Install software and dependencies

These instructions assume familiarity with running bioinformatics pipelines...

conda create -n mapseq python==3.9 
  • Activate the environment
conda activate mapseq
  • Install additional Conda repositories
conda config --add channels conda-forge
conda config --add channels bioconda
  • Install dependencies, useful tools, confirm update
# For Linux and Intel MacOS
	conda install -y pandas pyarrow ipython jupyter numpy scikit-learn matplotlib seaborn biopython scipy fastcluster matplotlib openpyxl bowtie bowtie2 natsort git dask  
 
# For MacOS with MX chips, bowtie not made, git part of x-code, and bowtie2 only available via brew ( https://brew.sh/ )
    conda install -y pandas pyarrow ipython jupyter numpy scikit-learn matplotlib seaborn biopython scipy fastcluster matplotlib openpyxl natsort dask
 
  • Clone the mapseq-processing software from the repository to the standard location. (This assumes you already have git installed. If not, install it first).
mkdir ~/git
git clone https://github.com/ZadorLaboratory/mapseq-processing.git 

All the code is currently organized so it is run directly from the git directory (rather than installed).

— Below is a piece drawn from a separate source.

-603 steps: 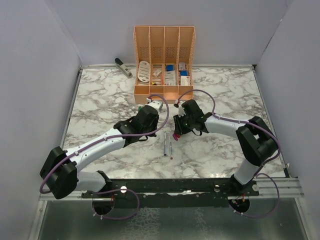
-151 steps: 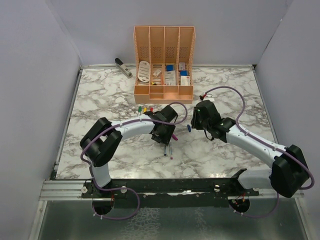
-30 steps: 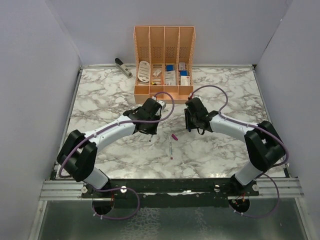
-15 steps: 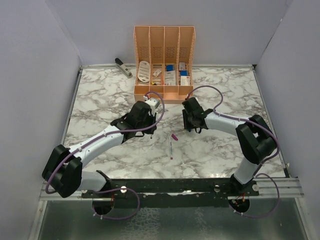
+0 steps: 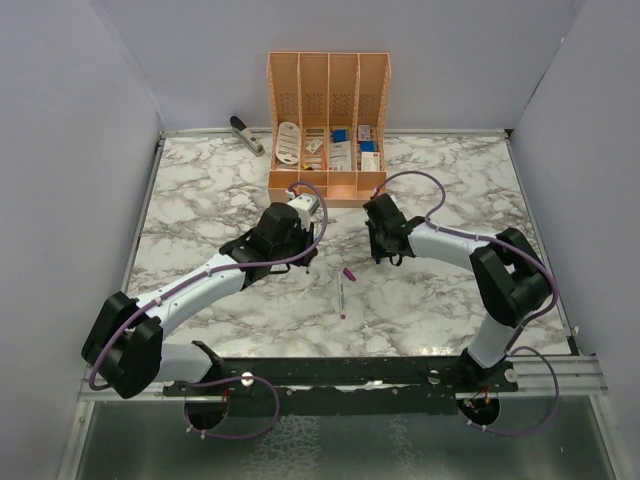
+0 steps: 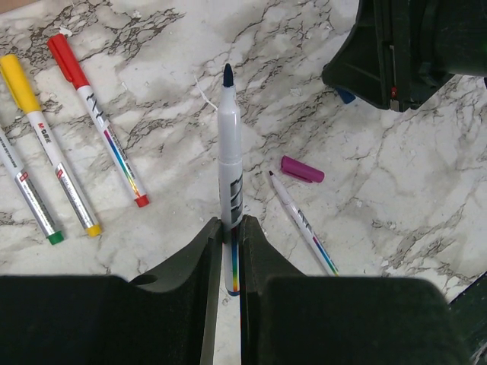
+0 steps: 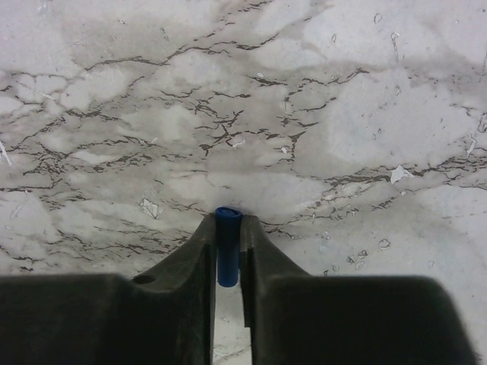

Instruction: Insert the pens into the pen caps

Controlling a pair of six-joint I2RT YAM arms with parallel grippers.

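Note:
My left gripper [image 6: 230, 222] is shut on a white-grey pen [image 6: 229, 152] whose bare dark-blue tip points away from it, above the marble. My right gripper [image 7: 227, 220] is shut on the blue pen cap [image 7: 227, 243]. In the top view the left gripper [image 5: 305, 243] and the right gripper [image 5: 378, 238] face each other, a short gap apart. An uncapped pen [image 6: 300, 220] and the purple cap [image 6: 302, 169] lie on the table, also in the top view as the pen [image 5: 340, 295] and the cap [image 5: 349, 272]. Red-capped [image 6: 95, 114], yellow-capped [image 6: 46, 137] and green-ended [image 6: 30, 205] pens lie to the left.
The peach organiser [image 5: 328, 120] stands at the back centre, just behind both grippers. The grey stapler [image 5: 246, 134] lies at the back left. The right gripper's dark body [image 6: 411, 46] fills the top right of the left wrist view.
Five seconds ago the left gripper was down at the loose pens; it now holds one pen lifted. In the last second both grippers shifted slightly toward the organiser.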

  • Create a working directory for your experiment, and copy in a metadata file and the fastq sequencing data files, and optionally the default configuration file.
mkdir ~/mapseq/M205 ; cd ~/mapseq/M205
mkdir fastq ; cp /some/path/<fastqfiles>  fastq/ 
cp /some/path/EXP_sampleinfo.xlsx ./ 
cp ~/git/mapseq-processing/etc/mapseq.conf ./

Experiment Metadata, Initial Configuration, Default Behavior

All the commands in the pipeline look up metadata about the experiment from an Excel spreadsheet. We have provided the relevant spreadsheet for our example data. All that is absolutely required for the pipeline to work is that there be a worksheet entitled "Sample Information", and that there be columns titled: "RT primers for MAPseq", "Brain", "Region", "Our Tube #", "Site information"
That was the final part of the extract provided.